Esta idea está entretejida en la cultura underground, la oscura (dark) y gótica (goth) que encuentra expresión en la música, en el culto a las drogas, al eros, en la fascinación por la muerte. Un culto que se repite en los pisos superiores de los empresarios, donde, sin embargo, a diferencia del mundo subterráneo, no es la muerte y el abandono los que triunfan sino el vitalismo, la autoafirmación, el éxito a cualquier precio. Una realidad bien descrita en la película Wall Street dirigida por Oliver Stone en 1987. El paraíso es "prometeico", reservado a los mejores, es decir, a los "ganadores".
La ideología de la globalización pretendía así unir dos polos contradictorios: la esfera virtual y estética de la New Age, en la que muchos se fusionan en el panteísta Uno-Todo, y la competencia desenfrenada del egoísmo individual motivado por un modelo tecnocrático que recuerda a Hobbes y Nietzsche. Era inevitable que el alma nietzscheana de la globalización socavara su reivindicación ecuménica. El relativismo vitalista se opuso al sueño de un Nuevo Orden Universal basado en las leyes del mercado. La polarización, como sabía Fukuyama, no era externa a la globalización. No es casualidad que el pensador japonés-estadounidense integrara a Hegel con Nietzsche, se preocupaba por sublimar el deseo conflictivo de reconocimiento, que surge de los espíritus animales del capitalismo, en una forma igualitaria, compatible con el ideal occidental de democracia. La polarización era interna a la globalización, marca la contradicción entre lo universal y lo particular, entre el sueño hegemónico de Occidente como dueño del mundo y el bosque de intereses desatado por el mismo modelo que supuestamente traería orden. El orden como fuente de desorden fue, más allá de las predicciones optimistas de Fukuyama, el resultado de la era de la globalización. Este no fue un resultado inesperado sino una consecuencia inherente al modelo.
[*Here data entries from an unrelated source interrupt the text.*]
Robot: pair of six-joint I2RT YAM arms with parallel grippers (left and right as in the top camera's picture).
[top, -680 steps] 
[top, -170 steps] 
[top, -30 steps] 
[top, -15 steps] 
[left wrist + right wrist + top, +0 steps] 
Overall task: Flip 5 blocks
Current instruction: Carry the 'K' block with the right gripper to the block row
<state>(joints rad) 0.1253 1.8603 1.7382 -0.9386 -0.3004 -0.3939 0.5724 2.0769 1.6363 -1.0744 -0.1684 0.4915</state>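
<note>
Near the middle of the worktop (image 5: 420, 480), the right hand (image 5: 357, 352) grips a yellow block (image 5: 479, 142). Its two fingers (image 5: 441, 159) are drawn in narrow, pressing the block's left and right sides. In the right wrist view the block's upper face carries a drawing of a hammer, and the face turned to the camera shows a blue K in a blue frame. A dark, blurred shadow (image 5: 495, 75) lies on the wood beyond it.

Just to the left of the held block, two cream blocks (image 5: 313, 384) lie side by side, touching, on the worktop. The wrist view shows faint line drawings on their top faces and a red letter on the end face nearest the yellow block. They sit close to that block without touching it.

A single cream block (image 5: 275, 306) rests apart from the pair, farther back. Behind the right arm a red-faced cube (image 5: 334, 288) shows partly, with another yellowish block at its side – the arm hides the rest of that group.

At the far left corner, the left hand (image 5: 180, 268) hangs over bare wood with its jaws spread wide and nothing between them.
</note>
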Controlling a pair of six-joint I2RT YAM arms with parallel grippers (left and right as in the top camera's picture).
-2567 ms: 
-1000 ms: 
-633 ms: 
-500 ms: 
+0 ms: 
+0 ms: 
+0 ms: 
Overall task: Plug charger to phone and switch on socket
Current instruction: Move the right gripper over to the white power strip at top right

Michael Sandel, uno de los pensadores estadounidenses más críticos con el paradigma tecnocrático que triunfó en Occidente después del 89, lo deja claro. En su volumen La tiranía del mérito (“The Tiranny of Merit”) Sandel escribe:
“Son tiempos peligrosos para la democracia. Podemos ver señales de esto en la creciente xenofobia y el mayor apoyo a figuras autocráticas, que desafían las normas democráticas. Estas tendencias son preocupantes en sí mismas. Igualmente alarmante es la falta de comprensión que muestran los políticos y partidos mainstream sobre el descontento que está sacudiendo la política en todo el mundo. Algunos denuncian el ascenso del nacionalismo populista como poco más que una reacción racista y xenófoba hacia los inmigrantes y el multiculturalismo. Otros lo ven principalmente en términos económicos, como una protesta contra la pérdida de empleos causada por el comercio global y las nuevas tecnologías. Sin embargo, es un error ver la protesta populista sólo como una forma de intolerancia o considerarla simplemente un agravio económico. Al igual que el triunfo del Brexit en el Reino Unido, la elección de Donald Trump en 2016 fue un veredicto impulsado por la ira ante décadas de creciente desigualdad y una globalización que beneficia a quienes están en la cima mientras deja a los ciudadanos comunes con la sensación de haber perdido poder. La elección de Trump fue también una forma de reprimenda a un enfoque tecnocrático de la política, sordo al resentimiento de quienes se sienten abandonados por la economía y la cultura”[3].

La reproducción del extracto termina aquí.